Parar ilustrar de maneira diferente: a folhagem verde de um pinheiro na primavera ou a beleza de uma flor de crisântemo no outono são a forma real da verdade. Ao atingir um tal estágio, um mestre já pode ensinar aos homens e aos deuses; mas se tentarmos guiar as pessoas sem primeiro atingirmos a iluminação nada encontraremos senão oposição e obstáculos. Se não conhecermos a forma verdadeira do pinheiro na primavera bem como do crisântemo no outono, como podemos nos deparar com o verdadeiro significado de nossa existência? Como poderemos sem isto penetrar dentro de nosso ser original?

Se somos fisicamente ou mentalmente preguiçosos e não temos fé, devemos nos arrepender diante do Buddha e mostrarmos nossa sincera determinação pela compreensão. A virtude de sabermos nos desculpar purifica nossa mente; aumenta também nossa confiança e melhora nossa atitude durante a prática. Uma vez que esta confiança pura se manifeste, cessa a discriminação entre eu de um lado e o mundo do outro, passando a existir equanimidade bem como harmonia. A grande compaixão de Buddha começa a emergir e nossa virtude beneficia e influencia todos os seres viventes bem como os inanimados. Eis aqui uma fórmula geral que pode ser utilizada para o arrependimento:

Ó buddhas e ancestrais, que perfeitamente compreendem o que vem a ser o Caminho, tenham profunda compaixão de mim e livrem-me de todo o mau karma e más ações cometidas durante o meu passado. Removam todos os obstáculos de minha prática buddhista. A virtude do Caminho do Buddha preenche todo mundo; por favor, tenham compaixão de mim e lembre-se que absolutamente todos os buddhas e ancestrais uma vez já foram iguais a mim. Prometo me esforçar para seguir o verdadeiro Caminho, para que eu também possa me tornar um buddha.

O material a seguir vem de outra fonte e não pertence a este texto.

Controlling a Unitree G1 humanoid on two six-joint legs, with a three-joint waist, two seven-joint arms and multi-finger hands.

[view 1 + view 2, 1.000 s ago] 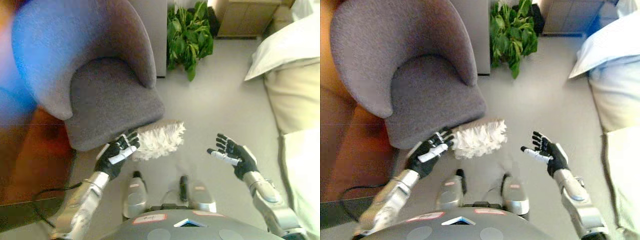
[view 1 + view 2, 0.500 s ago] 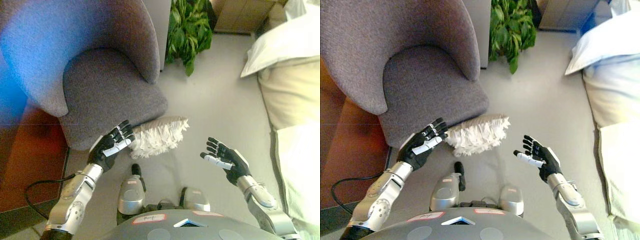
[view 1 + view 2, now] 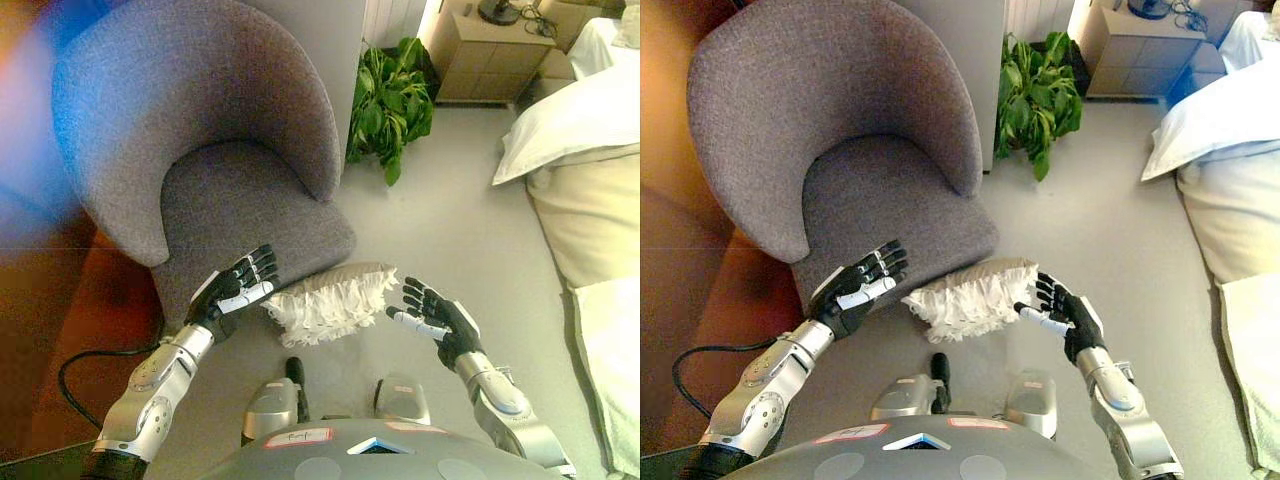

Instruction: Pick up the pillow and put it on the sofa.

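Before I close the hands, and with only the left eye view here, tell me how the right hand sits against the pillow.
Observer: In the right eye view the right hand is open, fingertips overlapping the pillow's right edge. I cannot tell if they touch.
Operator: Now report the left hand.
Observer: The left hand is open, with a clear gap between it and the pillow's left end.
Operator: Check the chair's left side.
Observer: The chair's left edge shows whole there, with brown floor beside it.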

Ao respeitarmos desta forma os buddhas nos tornamos iguais a eles, e dilui-se a diferença entre nossa determinação pelo Caminho e a deles. Para que a compaixão possa fluir por todos os lados, devemos saber onde e quando aplica-la. Ryuge disse: "Se não houve compreensão em nossas vidas passadas, que a ganhemos nesta vida então." Antes que nossos antecessores ganhassem a iluminação, eram exatamente tão limitados quanto nós mesmos; conseqüentemente, se chegarmos a atingir a compreensão seremos uma só coisa com os buddhas e ancestrais.

Se nos arrependermos sinceramente, por certo que teremos a assistência de Buddha. Que concentremos nossos pensamentos, tenhamos nossa coluna e corpo perfeitamente retos, esvaziemos com isto nossa mente, façamos uma reverência revelando todas nossas ignorâncias e maus caminhos passados. O poder do arrependimento remove todos as más ações passadas, e esta é a prática pura e correta — é a fé verdadeira manifesta em nosso corpo. Poderemos então ouvir estes oitenta e quatro mil hinos de glória provenientes do rio no vale e do corpo das montanhas. Ao nos arrependermos diante do Buddha em vez de ficarmos reclamando de nossa falta de status mundano e fortuna, o rio no vale e a cor das montanhas não estancarão jamais seus ensinamentos do Caminho do Buddha. Contudo, se o som do rio no vale e a cor das montanhas manifestarem os oitenta e quatro mil hinos de glória para você ou não, estes hinos existem mesmo assim. E não é somente durante a noite que podem ser ouvidos, diga-se de passagem. Se não tivermos uma mente adequada à prática, e estivermos sem o poder da verdade, como poderemos jamais descobrir esta unidade que existe entre o som do rio no vale, a cor das montanhas e nós mesmos?

Capítulo 21 do Shôbôgenzô de Dôgen Zenji (1200-1253).
Adaptado da tradução do monge Ryokyu Marcos Beltrão.